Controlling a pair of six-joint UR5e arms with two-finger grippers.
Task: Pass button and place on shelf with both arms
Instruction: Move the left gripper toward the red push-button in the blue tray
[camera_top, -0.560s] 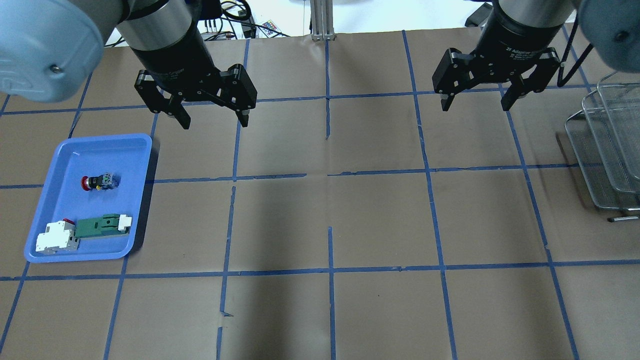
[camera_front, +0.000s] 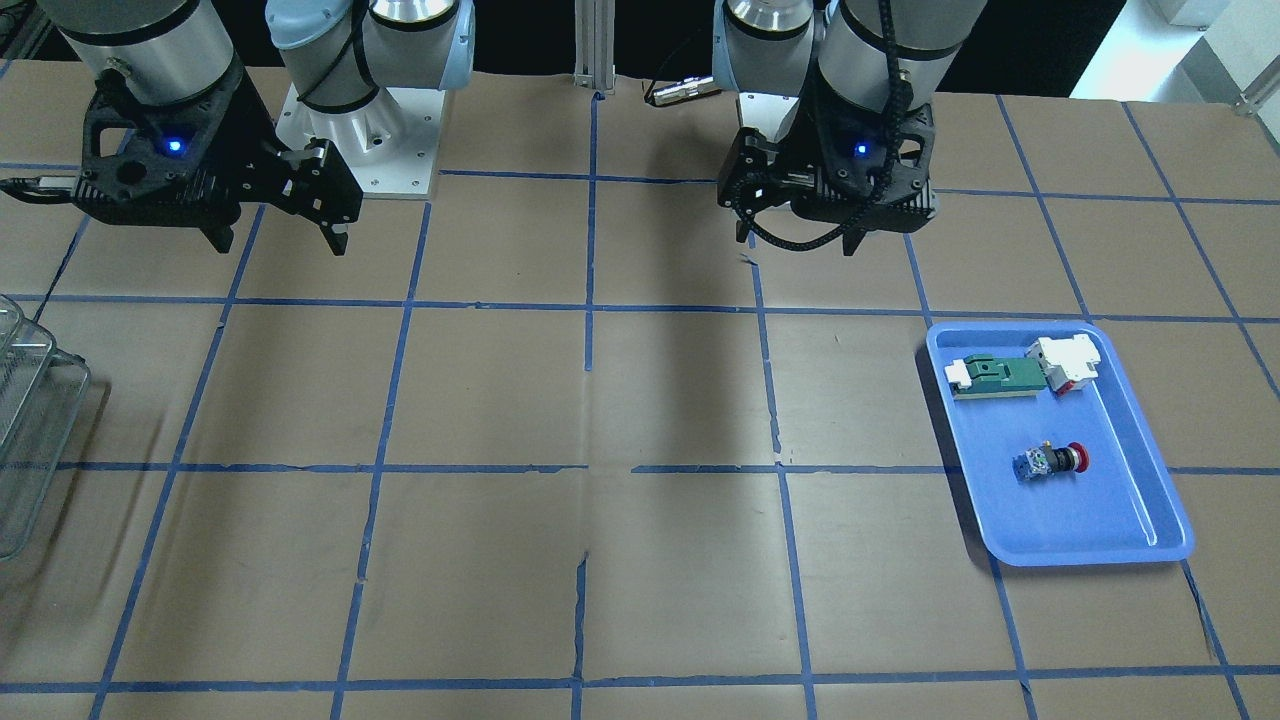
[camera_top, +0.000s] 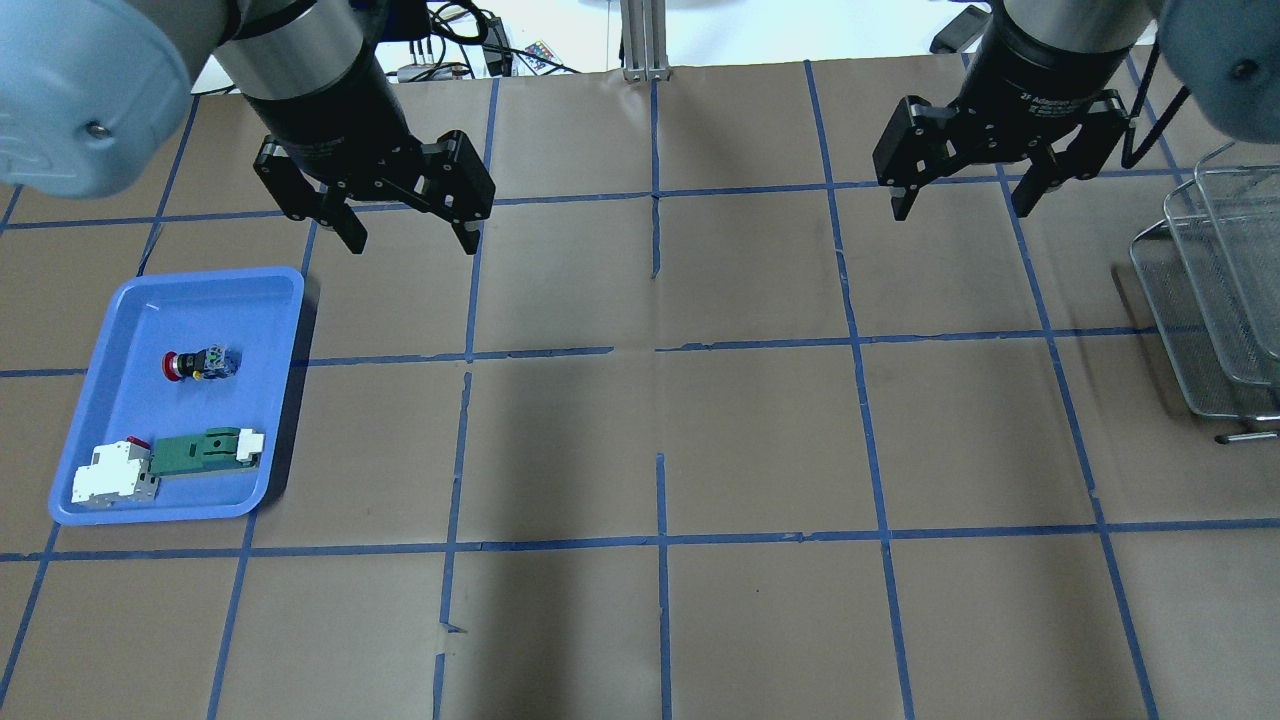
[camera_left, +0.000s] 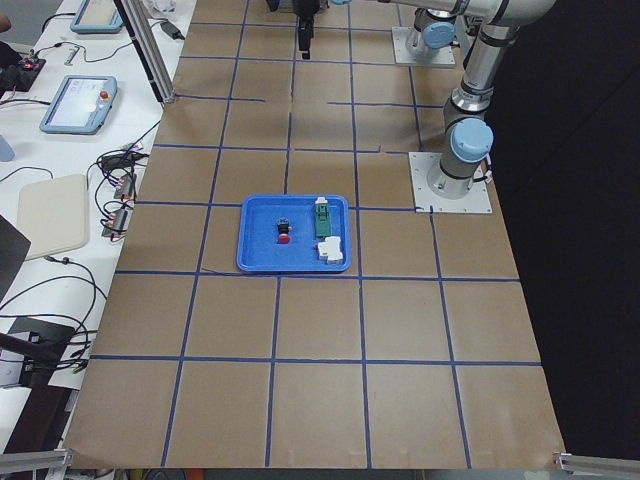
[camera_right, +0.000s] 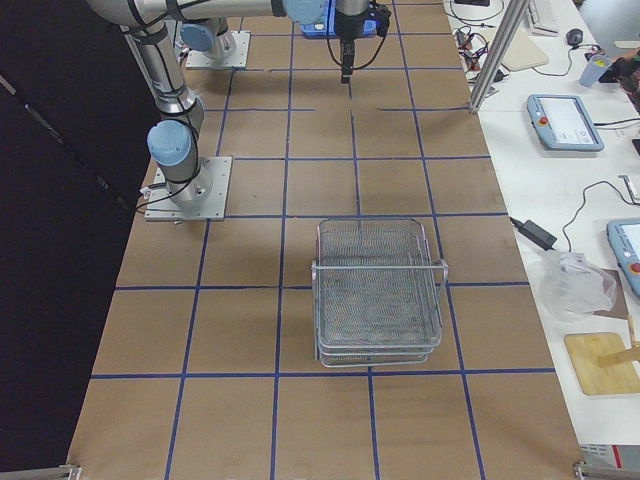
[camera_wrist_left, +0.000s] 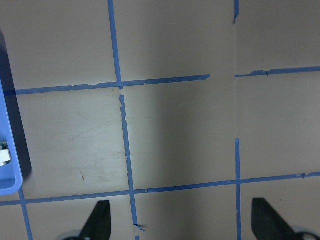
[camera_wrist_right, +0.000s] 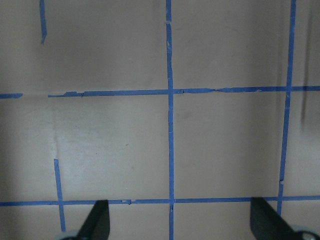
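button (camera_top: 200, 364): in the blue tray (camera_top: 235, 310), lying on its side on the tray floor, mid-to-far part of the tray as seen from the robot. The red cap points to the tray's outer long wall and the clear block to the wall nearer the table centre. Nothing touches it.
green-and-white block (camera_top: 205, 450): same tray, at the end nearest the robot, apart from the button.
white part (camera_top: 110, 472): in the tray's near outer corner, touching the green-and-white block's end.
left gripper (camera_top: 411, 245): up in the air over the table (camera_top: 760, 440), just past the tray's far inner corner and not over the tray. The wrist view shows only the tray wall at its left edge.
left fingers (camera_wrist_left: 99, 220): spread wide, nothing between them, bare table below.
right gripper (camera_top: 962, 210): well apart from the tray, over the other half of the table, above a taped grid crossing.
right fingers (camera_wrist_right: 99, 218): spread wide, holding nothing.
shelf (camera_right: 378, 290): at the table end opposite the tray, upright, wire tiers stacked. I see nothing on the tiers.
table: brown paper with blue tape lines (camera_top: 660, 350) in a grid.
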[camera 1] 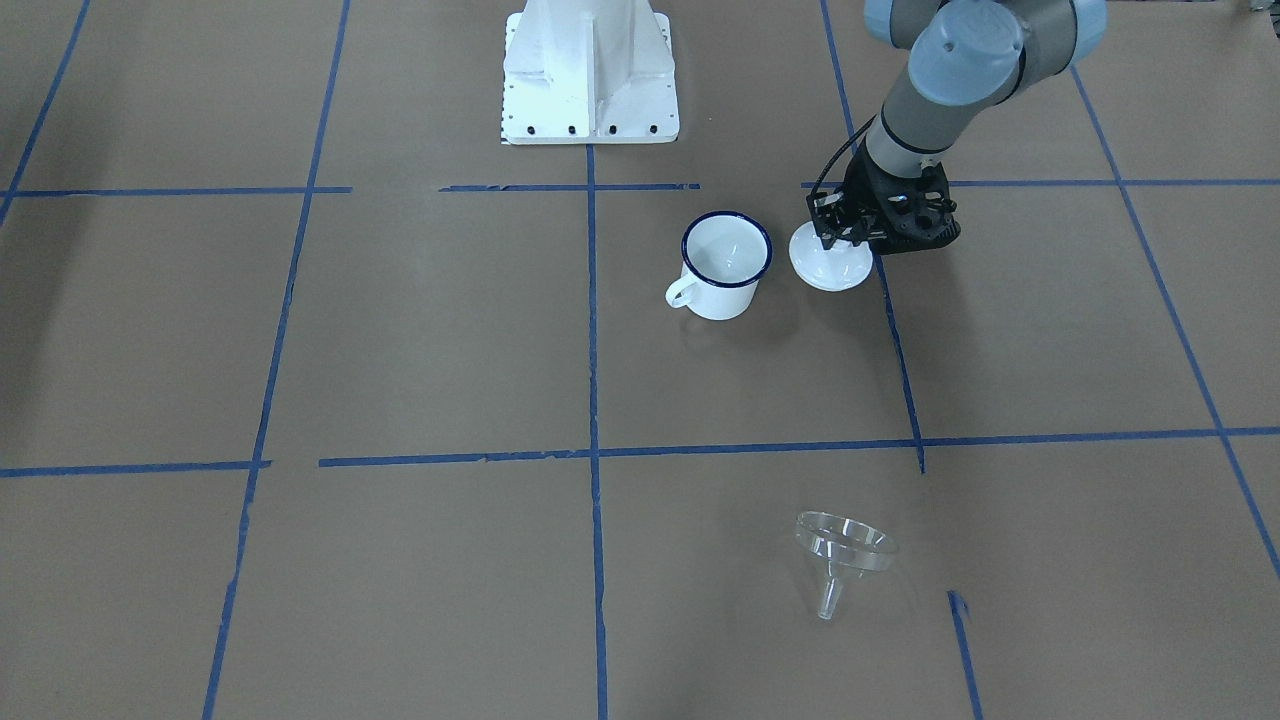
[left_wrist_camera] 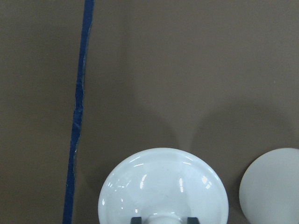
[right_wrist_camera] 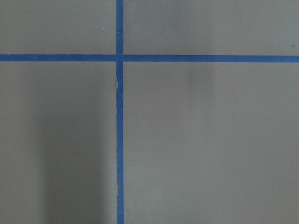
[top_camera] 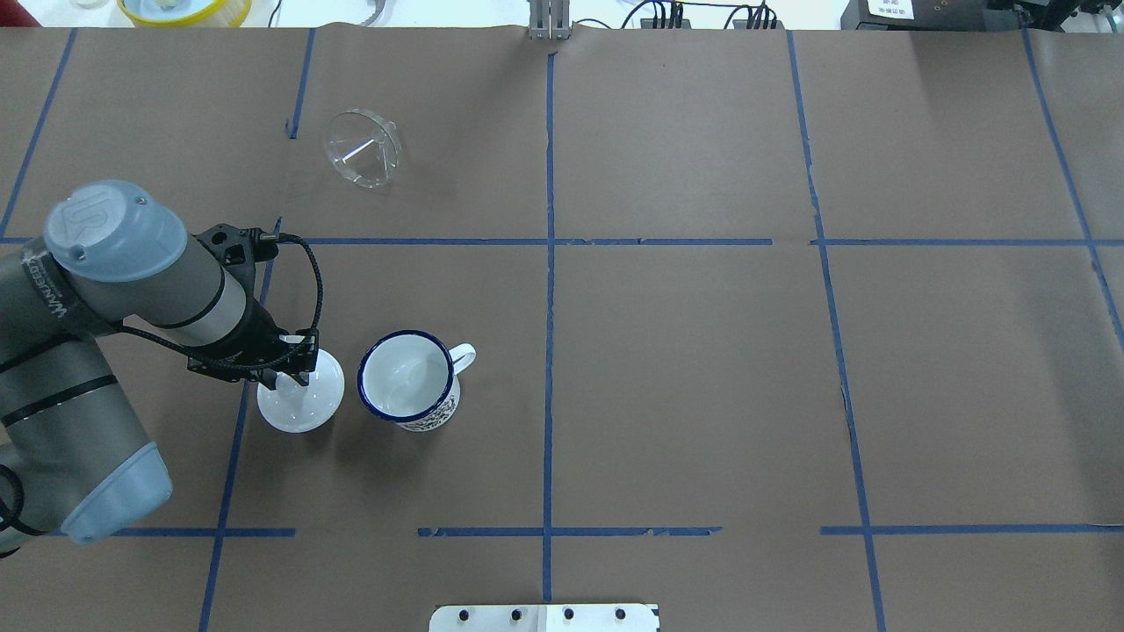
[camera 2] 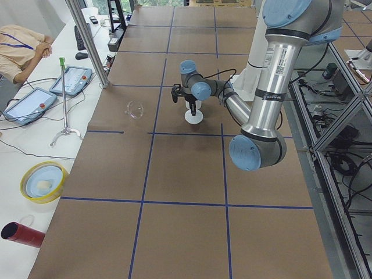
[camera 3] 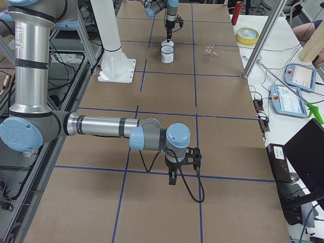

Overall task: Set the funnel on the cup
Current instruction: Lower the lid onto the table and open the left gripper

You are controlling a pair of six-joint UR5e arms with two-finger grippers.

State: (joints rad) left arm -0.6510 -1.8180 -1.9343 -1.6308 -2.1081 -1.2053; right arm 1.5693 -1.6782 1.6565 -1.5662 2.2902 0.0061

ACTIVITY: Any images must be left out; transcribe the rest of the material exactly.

RESULT FOR THIS TASK:
Controlling a pair of six-joint UR5e arms with two-finger grippers.
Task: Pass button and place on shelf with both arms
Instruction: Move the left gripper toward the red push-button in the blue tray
[camera_top, -0.560s] 
[camera_front, +0.000s] 
[camera_top, +0.000s] 
[camera_left, +0.000s] 
[camera_right, +0.000s] 
[camera_wrist_left, +0.000s] 
[camera_wrist_right, +0.000s] 
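button (camera_top: 200, 364): in the blue tray (camera_top: 235, 310), lying on its side on the tray floor, mid-to-far part of the tray as seen from the robot. The red cap points to the tray's outer long wall and the clear block to the wall nearer the table centre. Nothing touches it.
green-and-white block (camera_top: 205, 450): same tray, at the end nearest the robot, apart from the button.
white part (camera_top: 110, 472): in the tray's near outer corner, touching the green-and-white block's end.
left gripper (camera_top: 411, 245): up in the air over the table (camera_top: 760, 440), just past the tray's far inner corner and not over the tray. The wrist view shows only the tray wall at its left edge.
left fingers (camera_wrist_left: 99, 220): spread wide, nothing between them, bare table below.
right gripper (camera_top: 962, 210): well apart from the tray, over the other half of the table, above a taped grid crossing.
right fingers (camera_wrist_right: 99, 218): spread wide, holding nothing.
shelf (camera_right: 378, 290): at the table end opposite the tray, upright, wire tiers stacked. I see nothing on the tiers.
table: brown paper with blue tape lines (camera_top: 660, 350) in a grid.
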[camera 1] 
[left_wrist_camera] 
[right_wrist_camera] 
[top_camera] 
[camera 2] 
[camera 3] 

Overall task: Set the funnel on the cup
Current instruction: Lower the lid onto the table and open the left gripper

You are controlling a pair of six-joint UR5e arms with two-finger grippers.

State: (joints rad) left arm -0.6510 -1.8180 -1.9343 -1.6308 -2.1081 -1.2053; right arm 1.5693 -1.6782 1.6565 -1.5662 2.2902 0.0061

No more output is required for this exercise.